● **EXERCISE BRIEF**:
What are the lines below, starting at the line containing "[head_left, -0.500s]" and ending at the line containing "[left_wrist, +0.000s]"? Write them out exactly, ends included, without pictures.

-----

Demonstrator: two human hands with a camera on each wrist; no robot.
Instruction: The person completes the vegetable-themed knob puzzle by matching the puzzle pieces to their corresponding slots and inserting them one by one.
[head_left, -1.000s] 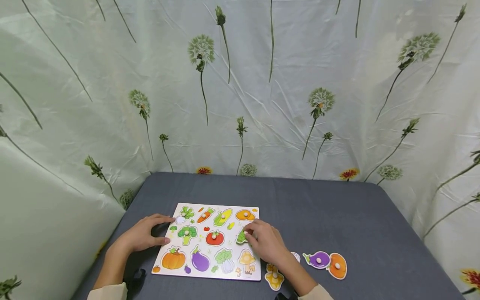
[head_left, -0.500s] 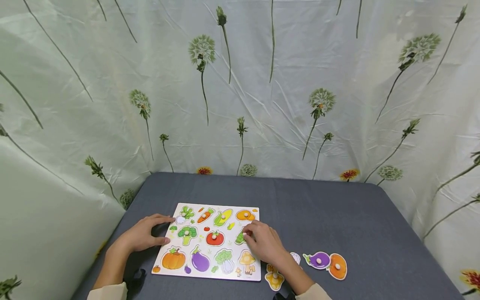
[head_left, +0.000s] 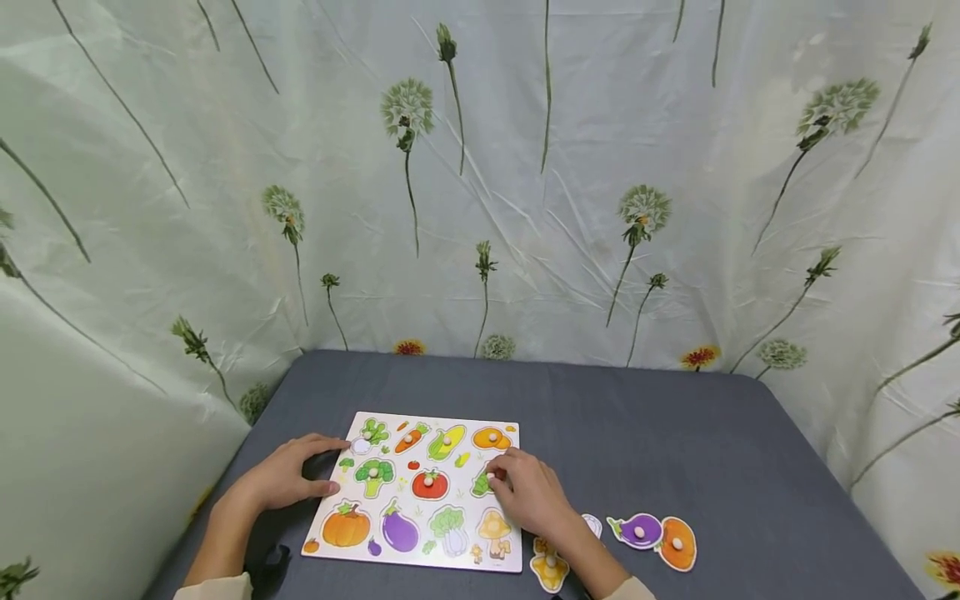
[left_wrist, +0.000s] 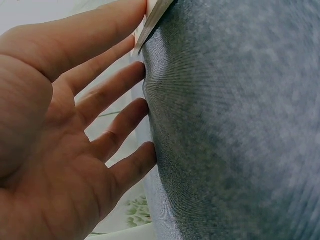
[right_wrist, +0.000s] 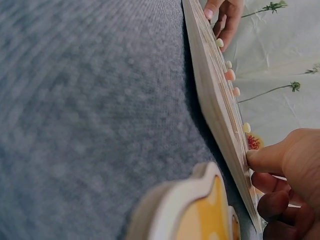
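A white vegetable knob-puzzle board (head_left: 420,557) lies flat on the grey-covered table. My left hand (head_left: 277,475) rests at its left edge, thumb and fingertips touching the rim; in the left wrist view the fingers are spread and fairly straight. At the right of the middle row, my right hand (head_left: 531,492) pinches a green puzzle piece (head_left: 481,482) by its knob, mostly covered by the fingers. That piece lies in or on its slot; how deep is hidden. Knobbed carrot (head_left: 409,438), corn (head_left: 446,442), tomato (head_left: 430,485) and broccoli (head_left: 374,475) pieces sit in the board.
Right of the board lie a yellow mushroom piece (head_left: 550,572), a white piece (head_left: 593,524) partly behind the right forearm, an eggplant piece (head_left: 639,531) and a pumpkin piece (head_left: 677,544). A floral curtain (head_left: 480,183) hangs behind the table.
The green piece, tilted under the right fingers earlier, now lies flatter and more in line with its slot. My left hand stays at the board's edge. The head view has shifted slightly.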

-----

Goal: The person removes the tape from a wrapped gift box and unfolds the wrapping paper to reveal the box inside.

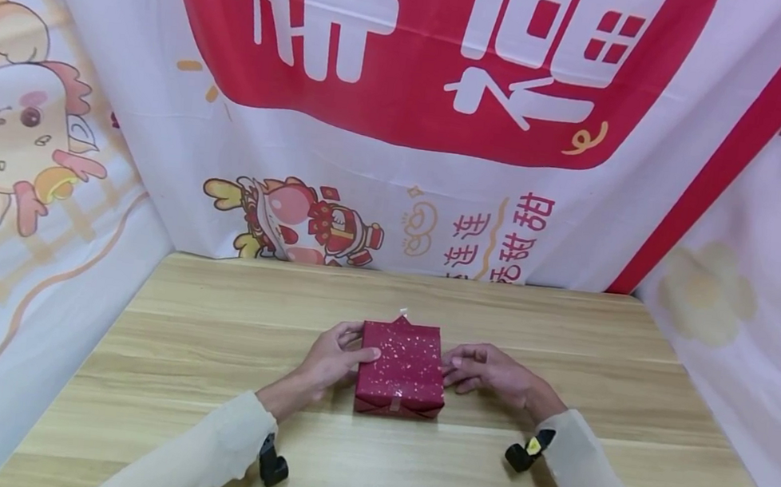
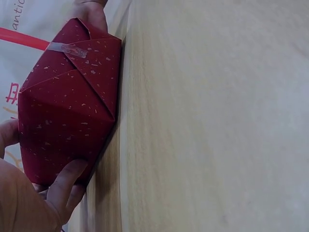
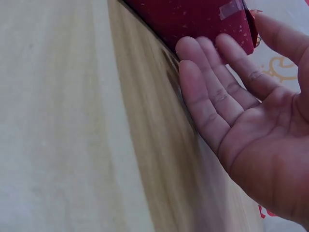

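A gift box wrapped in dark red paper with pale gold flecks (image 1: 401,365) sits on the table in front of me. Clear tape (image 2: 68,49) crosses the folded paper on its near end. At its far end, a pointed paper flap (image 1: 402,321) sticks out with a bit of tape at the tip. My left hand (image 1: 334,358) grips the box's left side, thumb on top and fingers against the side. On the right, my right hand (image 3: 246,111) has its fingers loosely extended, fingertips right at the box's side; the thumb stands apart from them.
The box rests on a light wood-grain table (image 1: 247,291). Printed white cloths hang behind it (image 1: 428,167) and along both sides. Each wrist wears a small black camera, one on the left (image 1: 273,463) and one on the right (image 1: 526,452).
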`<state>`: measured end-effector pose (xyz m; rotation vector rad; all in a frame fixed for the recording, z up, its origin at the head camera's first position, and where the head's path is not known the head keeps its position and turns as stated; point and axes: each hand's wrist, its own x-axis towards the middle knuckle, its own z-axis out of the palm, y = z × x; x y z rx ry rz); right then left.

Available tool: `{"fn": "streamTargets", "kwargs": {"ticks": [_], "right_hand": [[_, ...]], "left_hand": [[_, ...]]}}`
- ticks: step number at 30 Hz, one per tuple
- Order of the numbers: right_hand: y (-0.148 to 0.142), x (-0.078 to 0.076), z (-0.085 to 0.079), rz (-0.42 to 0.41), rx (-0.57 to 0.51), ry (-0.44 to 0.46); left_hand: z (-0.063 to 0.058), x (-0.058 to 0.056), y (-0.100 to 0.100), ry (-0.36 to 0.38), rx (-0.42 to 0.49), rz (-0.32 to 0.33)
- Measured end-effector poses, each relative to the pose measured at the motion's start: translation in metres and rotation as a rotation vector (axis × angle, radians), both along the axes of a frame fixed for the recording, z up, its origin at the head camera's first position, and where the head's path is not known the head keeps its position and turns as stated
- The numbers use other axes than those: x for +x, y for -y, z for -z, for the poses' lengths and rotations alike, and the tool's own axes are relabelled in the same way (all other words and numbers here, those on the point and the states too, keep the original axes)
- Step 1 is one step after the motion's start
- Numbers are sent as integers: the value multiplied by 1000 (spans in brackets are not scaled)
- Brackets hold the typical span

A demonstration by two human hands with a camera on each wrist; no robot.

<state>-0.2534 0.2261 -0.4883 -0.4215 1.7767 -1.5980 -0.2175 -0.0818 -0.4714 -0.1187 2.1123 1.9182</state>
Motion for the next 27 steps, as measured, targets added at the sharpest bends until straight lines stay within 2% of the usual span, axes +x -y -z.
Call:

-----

● **RESULT**:
[head_left, -0.500s] 
[head_left, +0.000s] 
[left_wrist, +0.000s] 

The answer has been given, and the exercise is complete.